Exercise requirements:
An exact reproduction of all the data is needed, with no images in it.

Information supplied:
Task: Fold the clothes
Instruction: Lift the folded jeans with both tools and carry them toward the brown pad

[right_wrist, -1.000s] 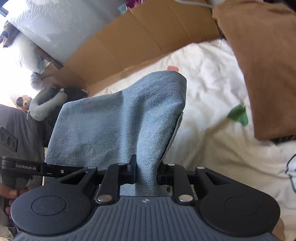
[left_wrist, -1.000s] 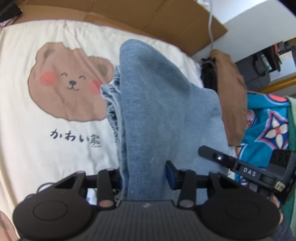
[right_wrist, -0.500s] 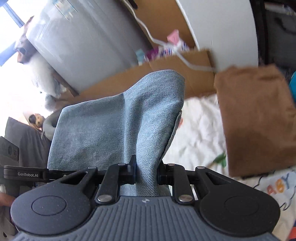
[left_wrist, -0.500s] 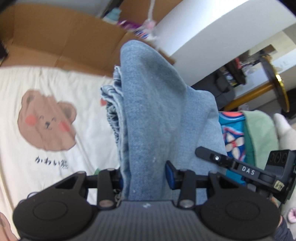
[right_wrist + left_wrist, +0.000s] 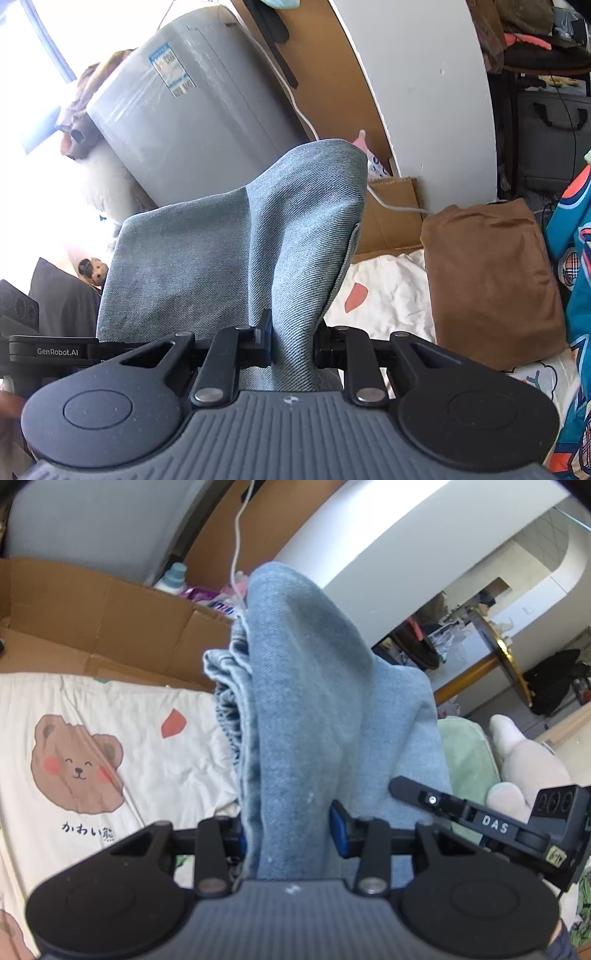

Result of the exercise:
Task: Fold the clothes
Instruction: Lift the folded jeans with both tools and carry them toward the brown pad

[right_wrist, -1.000s] 
[left_wrist, -1.000s] 
[right_wrist, -0.500s] 
[left_wrist, -0.500s] 
[right_wrist + left_wrist, +0.000s] 

The requested output has been given in full.